Please give nothing except the number of lines in the records below that include the word "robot".

#####

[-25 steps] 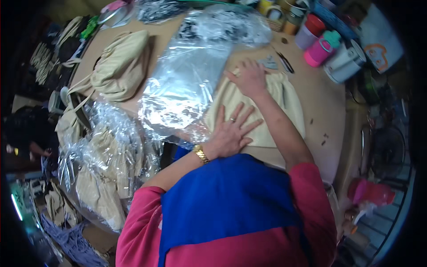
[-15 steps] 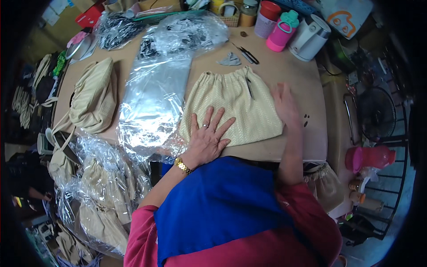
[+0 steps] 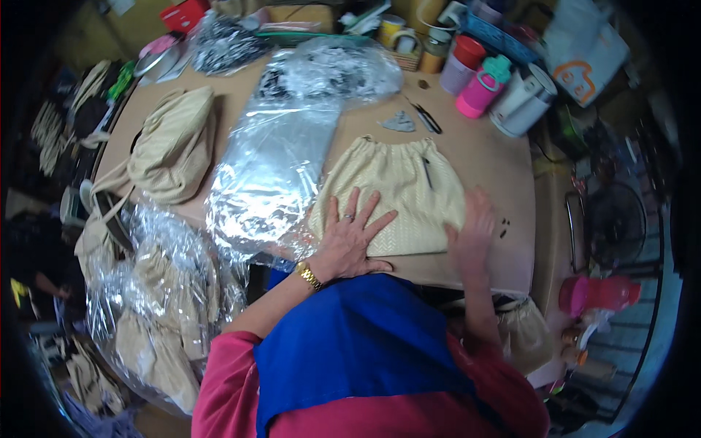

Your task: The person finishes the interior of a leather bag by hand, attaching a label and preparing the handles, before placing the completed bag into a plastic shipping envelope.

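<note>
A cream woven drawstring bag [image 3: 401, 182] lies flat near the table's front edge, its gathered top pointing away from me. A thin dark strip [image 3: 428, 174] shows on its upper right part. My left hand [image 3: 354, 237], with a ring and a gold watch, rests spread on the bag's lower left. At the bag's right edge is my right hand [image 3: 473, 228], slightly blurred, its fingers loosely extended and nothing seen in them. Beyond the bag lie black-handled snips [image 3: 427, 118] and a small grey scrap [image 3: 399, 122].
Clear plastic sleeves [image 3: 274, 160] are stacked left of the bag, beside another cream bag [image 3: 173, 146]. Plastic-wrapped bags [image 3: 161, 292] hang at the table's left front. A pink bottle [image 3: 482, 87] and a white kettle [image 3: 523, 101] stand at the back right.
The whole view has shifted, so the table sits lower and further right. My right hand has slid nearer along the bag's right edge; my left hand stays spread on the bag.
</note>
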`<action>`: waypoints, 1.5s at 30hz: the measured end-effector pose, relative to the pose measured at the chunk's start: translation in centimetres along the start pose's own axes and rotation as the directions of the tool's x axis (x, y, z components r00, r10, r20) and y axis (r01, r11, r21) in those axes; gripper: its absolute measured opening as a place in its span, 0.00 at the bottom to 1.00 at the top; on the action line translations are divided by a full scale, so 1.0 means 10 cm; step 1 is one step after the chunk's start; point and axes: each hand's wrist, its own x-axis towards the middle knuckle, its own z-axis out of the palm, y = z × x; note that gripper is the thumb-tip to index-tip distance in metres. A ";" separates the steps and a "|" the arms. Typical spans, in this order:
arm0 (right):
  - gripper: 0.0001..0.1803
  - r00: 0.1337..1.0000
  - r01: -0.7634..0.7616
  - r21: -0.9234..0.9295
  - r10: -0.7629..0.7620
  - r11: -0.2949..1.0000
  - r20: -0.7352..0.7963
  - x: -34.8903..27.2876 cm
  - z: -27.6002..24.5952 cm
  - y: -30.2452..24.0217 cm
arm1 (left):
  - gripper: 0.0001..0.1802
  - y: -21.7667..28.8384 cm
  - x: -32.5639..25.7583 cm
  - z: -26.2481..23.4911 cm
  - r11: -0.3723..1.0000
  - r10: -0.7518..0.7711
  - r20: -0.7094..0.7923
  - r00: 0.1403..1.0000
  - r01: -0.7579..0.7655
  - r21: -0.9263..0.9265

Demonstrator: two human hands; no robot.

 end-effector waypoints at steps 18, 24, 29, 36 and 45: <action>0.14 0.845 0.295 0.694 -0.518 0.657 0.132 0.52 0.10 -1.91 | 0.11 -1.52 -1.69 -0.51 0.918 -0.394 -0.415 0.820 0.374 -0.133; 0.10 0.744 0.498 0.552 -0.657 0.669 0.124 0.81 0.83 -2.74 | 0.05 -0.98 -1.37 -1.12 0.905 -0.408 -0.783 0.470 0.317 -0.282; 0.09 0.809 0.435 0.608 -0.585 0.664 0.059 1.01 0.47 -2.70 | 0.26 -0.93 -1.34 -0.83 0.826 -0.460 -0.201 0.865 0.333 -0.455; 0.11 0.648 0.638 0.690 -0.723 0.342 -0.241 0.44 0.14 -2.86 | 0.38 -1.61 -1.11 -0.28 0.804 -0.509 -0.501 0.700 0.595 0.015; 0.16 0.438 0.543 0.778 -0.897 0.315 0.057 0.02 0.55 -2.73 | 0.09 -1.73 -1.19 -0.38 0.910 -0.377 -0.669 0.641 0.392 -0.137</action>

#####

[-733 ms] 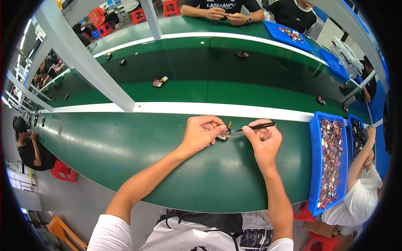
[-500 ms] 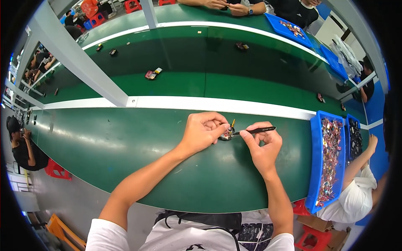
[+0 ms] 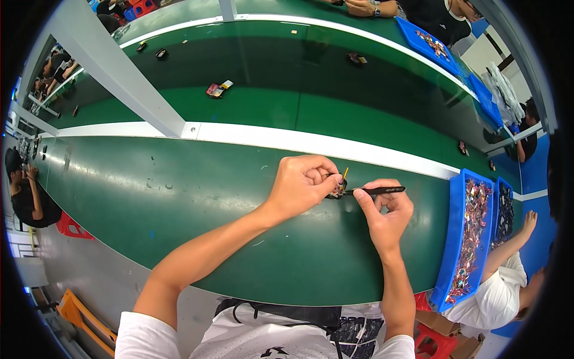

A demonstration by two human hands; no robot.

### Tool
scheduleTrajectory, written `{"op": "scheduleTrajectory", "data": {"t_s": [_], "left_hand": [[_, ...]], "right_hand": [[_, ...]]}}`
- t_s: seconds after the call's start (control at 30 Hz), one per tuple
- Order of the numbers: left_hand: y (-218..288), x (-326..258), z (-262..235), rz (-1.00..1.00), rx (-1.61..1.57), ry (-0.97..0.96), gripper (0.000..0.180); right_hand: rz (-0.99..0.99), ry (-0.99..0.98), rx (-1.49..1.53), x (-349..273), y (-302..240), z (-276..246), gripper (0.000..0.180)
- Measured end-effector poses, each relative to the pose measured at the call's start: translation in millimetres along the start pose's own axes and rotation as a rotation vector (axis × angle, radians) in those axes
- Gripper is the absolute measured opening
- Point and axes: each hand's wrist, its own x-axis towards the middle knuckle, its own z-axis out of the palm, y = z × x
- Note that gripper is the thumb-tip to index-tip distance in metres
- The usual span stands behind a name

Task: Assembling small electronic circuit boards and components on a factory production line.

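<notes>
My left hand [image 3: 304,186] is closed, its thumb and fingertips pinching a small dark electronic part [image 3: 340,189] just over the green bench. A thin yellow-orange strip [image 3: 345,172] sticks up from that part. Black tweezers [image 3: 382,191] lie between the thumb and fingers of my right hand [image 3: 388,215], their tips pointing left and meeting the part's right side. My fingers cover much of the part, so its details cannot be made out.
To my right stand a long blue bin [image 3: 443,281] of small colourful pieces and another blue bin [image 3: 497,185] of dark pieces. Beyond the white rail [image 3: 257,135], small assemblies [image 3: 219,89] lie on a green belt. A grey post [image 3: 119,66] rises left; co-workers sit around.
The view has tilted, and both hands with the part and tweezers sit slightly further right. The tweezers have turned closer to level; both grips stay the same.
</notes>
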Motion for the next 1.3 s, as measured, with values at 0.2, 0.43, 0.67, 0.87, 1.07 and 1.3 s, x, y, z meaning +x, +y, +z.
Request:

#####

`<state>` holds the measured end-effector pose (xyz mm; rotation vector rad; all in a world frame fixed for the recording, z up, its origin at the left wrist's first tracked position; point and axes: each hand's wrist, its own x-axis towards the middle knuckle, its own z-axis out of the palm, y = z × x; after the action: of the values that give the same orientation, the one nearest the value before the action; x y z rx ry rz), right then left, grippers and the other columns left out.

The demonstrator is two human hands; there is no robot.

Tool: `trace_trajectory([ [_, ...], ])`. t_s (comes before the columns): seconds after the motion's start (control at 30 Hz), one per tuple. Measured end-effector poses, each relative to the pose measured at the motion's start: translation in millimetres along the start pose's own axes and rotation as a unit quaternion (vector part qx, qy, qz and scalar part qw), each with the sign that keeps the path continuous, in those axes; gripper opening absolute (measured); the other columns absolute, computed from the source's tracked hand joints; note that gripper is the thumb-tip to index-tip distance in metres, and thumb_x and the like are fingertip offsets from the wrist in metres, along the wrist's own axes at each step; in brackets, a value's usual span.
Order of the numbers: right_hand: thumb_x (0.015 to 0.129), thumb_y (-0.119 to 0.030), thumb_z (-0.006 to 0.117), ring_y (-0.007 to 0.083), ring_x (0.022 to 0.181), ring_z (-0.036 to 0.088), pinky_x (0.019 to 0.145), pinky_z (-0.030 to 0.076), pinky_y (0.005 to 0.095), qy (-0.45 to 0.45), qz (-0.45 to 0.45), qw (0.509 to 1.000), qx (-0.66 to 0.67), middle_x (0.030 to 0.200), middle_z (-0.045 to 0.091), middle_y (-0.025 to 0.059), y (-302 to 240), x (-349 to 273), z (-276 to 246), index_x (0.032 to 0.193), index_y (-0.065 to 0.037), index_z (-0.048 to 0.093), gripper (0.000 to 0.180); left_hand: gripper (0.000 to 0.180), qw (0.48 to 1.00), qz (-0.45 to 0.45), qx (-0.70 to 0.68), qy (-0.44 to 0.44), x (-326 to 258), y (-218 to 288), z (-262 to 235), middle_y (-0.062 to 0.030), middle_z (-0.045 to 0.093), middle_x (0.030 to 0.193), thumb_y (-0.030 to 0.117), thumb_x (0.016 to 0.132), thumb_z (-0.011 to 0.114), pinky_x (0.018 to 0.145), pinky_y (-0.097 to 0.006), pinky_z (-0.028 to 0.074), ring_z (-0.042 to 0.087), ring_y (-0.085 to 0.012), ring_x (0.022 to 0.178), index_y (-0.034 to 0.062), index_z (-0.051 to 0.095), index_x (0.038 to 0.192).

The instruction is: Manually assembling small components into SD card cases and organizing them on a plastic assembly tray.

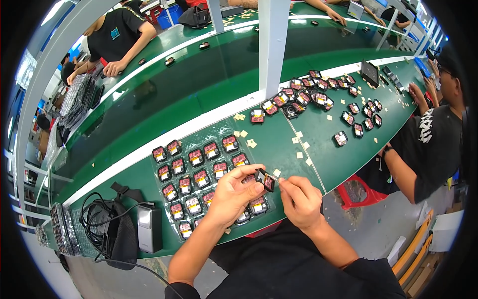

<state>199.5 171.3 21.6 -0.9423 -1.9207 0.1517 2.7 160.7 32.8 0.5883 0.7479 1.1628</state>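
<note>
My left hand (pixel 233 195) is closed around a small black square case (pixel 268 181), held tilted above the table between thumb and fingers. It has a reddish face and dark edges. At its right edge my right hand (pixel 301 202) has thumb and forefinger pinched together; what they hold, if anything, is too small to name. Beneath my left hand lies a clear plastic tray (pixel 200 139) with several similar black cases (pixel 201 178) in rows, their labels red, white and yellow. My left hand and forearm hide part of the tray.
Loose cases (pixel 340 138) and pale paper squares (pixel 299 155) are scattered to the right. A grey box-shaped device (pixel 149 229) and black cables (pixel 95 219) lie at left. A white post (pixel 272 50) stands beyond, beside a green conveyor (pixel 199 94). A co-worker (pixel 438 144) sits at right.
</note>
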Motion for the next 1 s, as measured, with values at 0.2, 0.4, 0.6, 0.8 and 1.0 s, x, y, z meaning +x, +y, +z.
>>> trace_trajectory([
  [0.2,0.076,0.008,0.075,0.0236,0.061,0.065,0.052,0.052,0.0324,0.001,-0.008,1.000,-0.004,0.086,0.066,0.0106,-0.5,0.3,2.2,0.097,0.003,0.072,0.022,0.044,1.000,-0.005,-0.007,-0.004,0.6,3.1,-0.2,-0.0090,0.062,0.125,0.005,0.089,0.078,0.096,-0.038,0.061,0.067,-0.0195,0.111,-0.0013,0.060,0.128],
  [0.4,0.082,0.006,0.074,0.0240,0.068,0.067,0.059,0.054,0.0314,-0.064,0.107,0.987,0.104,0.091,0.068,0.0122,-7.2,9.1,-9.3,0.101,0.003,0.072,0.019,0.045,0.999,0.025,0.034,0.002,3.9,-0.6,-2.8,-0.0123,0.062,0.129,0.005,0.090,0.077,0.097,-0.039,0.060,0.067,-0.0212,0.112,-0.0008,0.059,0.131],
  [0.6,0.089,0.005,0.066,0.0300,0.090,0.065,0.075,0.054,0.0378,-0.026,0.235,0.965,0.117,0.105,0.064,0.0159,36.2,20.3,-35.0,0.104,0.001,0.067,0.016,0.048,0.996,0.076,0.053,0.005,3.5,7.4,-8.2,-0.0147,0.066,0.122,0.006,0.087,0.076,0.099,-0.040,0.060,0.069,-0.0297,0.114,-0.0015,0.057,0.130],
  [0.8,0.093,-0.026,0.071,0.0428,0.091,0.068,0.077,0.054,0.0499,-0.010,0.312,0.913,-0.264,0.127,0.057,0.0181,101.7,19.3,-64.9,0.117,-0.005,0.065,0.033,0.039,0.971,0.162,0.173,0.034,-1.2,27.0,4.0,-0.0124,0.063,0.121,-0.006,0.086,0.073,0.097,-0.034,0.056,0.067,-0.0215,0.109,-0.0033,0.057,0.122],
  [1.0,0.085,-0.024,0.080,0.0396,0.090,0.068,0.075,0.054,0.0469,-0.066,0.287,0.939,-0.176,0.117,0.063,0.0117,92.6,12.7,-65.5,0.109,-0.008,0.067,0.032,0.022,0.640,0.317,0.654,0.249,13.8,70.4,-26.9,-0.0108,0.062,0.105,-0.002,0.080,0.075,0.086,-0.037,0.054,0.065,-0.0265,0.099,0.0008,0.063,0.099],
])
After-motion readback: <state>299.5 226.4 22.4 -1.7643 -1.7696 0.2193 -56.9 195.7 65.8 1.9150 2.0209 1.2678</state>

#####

▸ **Answer section**
3